Solaris hat mittlerweile bestätigt, dass man unterschiedliche Optionen für die Zukunft des polnischen Busherstellers prüfen würde. Zuvor hatte die polnische Presse spekuliert, dass Solaris an einen deutsches oder chinesisches Unternehmen verkauft werden könnte (siehe Meldung von omnibus.news vom 5.4.18). Krzysztof Olszewski, der 2012 aus gesundheitlichen Gründen ausschied und seiner Frau Solange die Führung überließ, hatte – ähnlich wie Neoplan – das Gespür für Trends und stellte weit vor dem Wettbewerb entsprechende Fahrzeuge auf die Räder. Aktuell wird das Thema Verkauf von Solaris eng mit dem Thema der Elektromobilität verbunden: Solaris hat hier deutlich vor dem Wettbewerb unterschiedliche Elektrobus-Konzepte auf den Markt gebracht. Um hier weiter die Vorreiterrolle einnehmen zu können, würden jetzt verschiedene Optionen für eine Zusammenarbeit mit Investoren ausgelotet werden, wie Solaris-Sprecher Mateusz Figaszewski bestätigt. Ziel sei es, neues und vor allem mehr Kapital für die weitere Entwicklung zu generieren. Ob und wie es zur Abtretung von Anteilen oder gar zum Verkauf kommen kann, sei derzeit noch nicht klar – alle Gespräche mit potenitellen Interessenten würden ergebnisoffen geführt.
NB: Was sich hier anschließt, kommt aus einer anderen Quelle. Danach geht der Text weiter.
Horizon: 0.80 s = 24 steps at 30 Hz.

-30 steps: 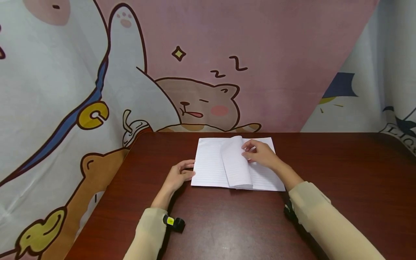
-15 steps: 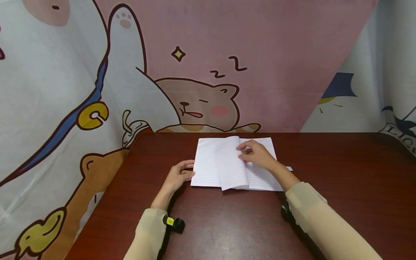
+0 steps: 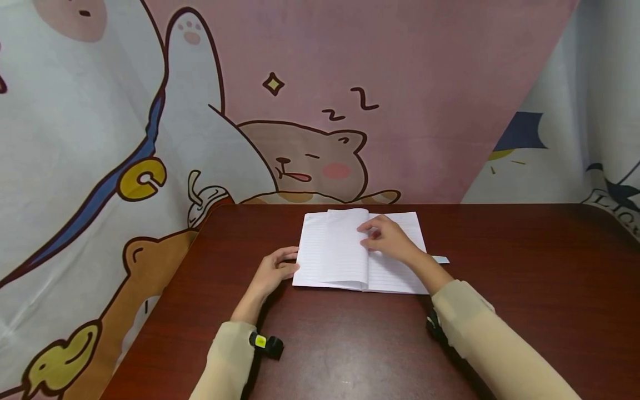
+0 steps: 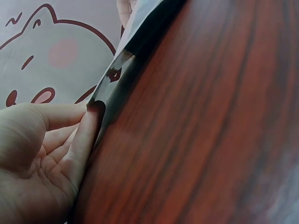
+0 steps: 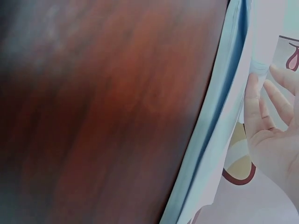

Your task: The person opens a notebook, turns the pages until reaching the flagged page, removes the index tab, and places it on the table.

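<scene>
An open notebook (image 3: 397, 272) with ruled pages lay near the far edge of the dark reddish wooden table (image 3: 330, 344), its spine running roughly away from the person. A leaf (image 3: 345, 250) curved over its left side, the rounded edge close to the middle of the spread. The left hand (image 3: 270, 272) was at the notebook's left edge, pinching it between thumb and forefinger. The right hand (image 3: 390, 239) reached in over the right-hand page; its fingers were loosely bent and spread, thumb apart from forefinger, with the tips at the leaf's rounded edge, though I couldn't tell whether they had any grip on the paper. A small pale strip (image 3: 440, 259) poked out beyond the right forearm. Both arms wore cream sleeves (image 3: 495, 339), and a black device (image 3: 266, 344) with a yellow-green patch sat at the left cuff. Behind the table hung a pink and white backdrop (image 3: 425, 83), printed with a brown cartoon animal (image 3: 320, 161) dozing, tongue out, and a yellow bell (image 3: 142, 179) on a blue band.
</scene>
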Available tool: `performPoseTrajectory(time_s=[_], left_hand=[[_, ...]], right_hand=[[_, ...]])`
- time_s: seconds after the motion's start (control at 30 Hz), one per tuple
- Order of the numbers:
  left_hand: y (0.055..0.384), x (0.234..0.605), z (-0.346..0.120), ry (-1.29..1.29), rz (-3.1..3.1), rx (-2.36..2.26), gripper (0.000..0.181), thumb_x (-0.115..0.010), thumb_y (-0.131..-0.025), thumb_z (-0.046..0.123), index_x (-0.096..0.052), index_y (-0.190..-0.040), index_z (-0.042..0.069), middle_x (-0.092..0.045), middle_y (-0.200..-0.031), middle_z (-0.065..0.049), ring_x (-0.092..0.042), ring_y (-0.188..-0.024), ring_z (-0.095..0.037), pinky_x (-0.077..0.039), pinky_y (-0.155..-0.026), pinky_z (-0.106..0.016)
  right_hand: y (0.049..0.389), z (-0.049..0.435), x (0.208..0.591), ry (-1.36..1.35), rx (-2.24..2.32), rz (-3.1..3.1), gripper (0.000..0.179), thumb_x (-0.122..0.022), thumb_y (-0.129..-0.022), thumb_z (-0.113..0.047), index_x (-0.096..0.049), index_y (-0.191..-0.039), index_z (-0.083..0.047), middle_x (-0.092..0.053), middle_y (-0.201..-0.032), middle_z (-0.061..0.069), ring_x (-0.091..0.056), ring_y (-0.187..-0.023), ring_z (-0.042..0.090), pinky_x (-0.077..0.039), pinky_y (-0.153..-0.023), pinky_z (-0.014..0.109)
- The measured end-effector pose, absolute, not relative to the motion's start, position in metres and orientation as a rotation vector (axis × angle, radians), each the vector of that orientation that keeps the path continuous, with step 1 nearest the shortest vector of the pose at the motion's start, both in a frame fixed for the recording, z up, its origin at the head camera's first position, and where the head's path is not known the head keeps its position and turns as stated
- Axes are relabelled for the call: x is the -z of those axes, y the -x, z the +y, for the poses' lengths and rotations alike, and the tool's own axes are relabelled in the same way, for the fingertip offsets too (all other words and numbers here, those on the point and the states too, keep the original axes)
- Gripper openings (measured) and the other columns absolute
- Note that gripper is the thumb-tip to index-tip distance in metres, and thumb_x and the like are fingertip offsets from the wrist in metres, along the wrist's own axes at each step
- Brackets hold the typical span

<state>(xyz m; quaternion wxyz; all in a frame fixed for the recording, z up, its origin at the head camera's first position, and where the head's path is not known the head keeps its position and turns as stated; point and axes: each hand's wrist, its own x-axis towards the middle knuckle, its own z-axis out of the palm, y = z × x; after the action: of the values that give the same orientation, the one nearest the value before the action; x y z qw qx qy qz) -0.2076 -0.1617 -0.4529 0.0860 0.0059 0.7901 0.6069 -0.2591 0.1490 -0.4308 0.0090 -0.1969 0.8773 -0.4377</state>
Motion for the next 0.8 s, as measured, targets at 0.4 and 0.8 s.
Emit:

Zur Rolle des deutschen  Beratungsunternehmen Goetzpartners wollte sich Solaris nicht äußern, auch nicht, ob dies im Zusammenhang mit einem deutschen Käufer stehen könnte. Sieben Interessenten seien zum Verfahren der so genannten Risikoprüfung zugelassen worden, wie die polnische Presse zu berichten weiß. Bei diesem Vorgehen erhalten die Interessenten detaillierte Einsicht in die Bücher eines Unternehmens. Erst nach Abschluss aller Verhandlungen werde sich Solaris erklären, teilte das Unternehmen mit.